Au cours des dernières semaines, la Birmanie, l'un des États les plus fermés de la planète, a montré de façon inattendue certains signes d’ouverture d&ea

Dans les rouages de l’ouverture birmane

Le président Thein Sei a annoncé, le 30 septembre dernier, que le gouvernement suspendait un projet hydroélectrique devant la mobilisation monstre de l’opinion publique et la dissidence au sein même du pouvoir. Le 7 octobre, Tint Swe, responsable de la surveillance de la presse, a déclaré que la censure devait être abolie, n’étant «pas en harmonie avec les pratiques démocratiques». Le 11 octobre, la libération de 6300 prisonniers a été annoncée.
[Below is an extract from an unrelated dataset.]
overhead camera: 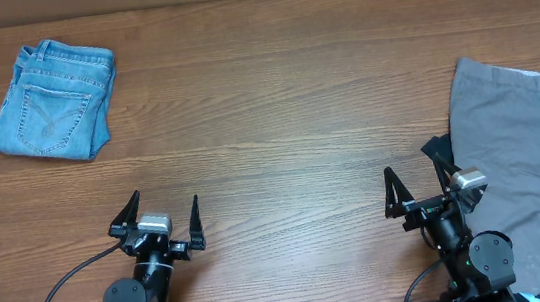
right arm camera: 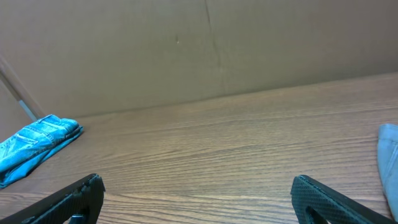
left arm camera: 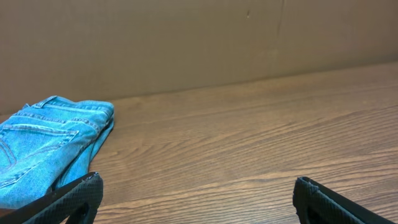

Le 14 octobre, les Birmans ont obtenu le droit de grève et de se syndiquer.

Quoiqu’un nombre appréciable de détenus politiques aient été déjà libérés sur fond d’appels pressants de la toute nouvelle Commission nationale pour les droits de l'homme, ce n’est pas la première amnistie d’envergure en Birmanie. Néanmoins, dans ce contexte de démocratisation, « ça semble plus sérieux », estime Gérard Hervouet, directeur de Paix et Sécurité Internationales aux HEI et spécialiste de l’Asie du Sud-Est, qui demeure toutefois prudent dans son pronostic.

En septembre 2007, la révolution safran, initiée par des moines bouddhistes, avait été violemment réprimée. Il s’agissait du premier désaveu du régime par les bonzes, alors que ce dernier veillait soigneusement à préserver leur aval. En Birmanie, une majorité écrasante de la population est bouddhiste et les moines sont très respectés de la population, rappelle le professeur Hervouet, qui souligne que ce geste avait accentué son isolement sur la scène internationale tout en braquant l’opinion populaire. De surcroît, en mai 2008, l’aide étrangère subséquente au cyclone meurtrier Nargis avait été entravée et le référendum sur la nouvelle constitution avait été frauduleux. Puis, en 2009, la nouvelle administration américaine était passée à la vitesse supérieure en accusant la junte militaire d’avoir des ambitions nucléaires.

Selon le Pr Hervouet, les multiples condamnations et sanctions américaines et européennes auront laissé la Chine devenir toute-puissante dans l’économie birmane, de façon naturelle considérant leur frontière commune de 2185 km. Le pouvoir, conscient de sa dépendance, chercherait donc à diversifier les sources d’investissement dans ses richesses naturelles largement inexploitées.

Par ailleurs, des pressions considérables sont issues de l’adhésion de la Birmanie à l’Association des nations de l'Asie du Sud-Est (ASEAN) en 1997 et à la ratification de sa charte en juillet 2008. Le document met l'accent sur la coopération en Asie du Sud-Est et l’intégration de l’économie des pays signataires, et les engage dans la protection des droits humains. La Birmanie ne pouvait pas se permettre de s’exclure de ce traité, soutient le Pr Hervouet, qui met en lumière les accrochages diplomatiques avec l’Europe découlant de la présence de l’État voyou au sein de l’ASEAN. Critiqués pour leur tiédeur à inciter cet encombrant partenaire à respecter les droits humains, les pays membres ne se privent toutefois pas de presser le régime à s’ouvrir à la coopération économique, souligne-t-il. Selon lui, si la Birmanie parvient à convaincre de sa bonne foi l’Union européenne, les investissements arriveront très rapidement.

Devant une telle conjoncture, les États-Unis se sont montrés d’un prudent optimisme, réclamant le 17 octobre la protection des droits des minorités ethniques du pays et la libération de tous les prisonniers politiques. Une question loin d’être anodine, relève Gérard Hervouet, qui explique que le régime se présente comme rempart contre l’éclatement de l’Union birmane. Par ailleurs, le 14 octobre, l’Inde a annoncé des investissements de 500 millions de dollars dans le pays, félicitant les réformes en cours.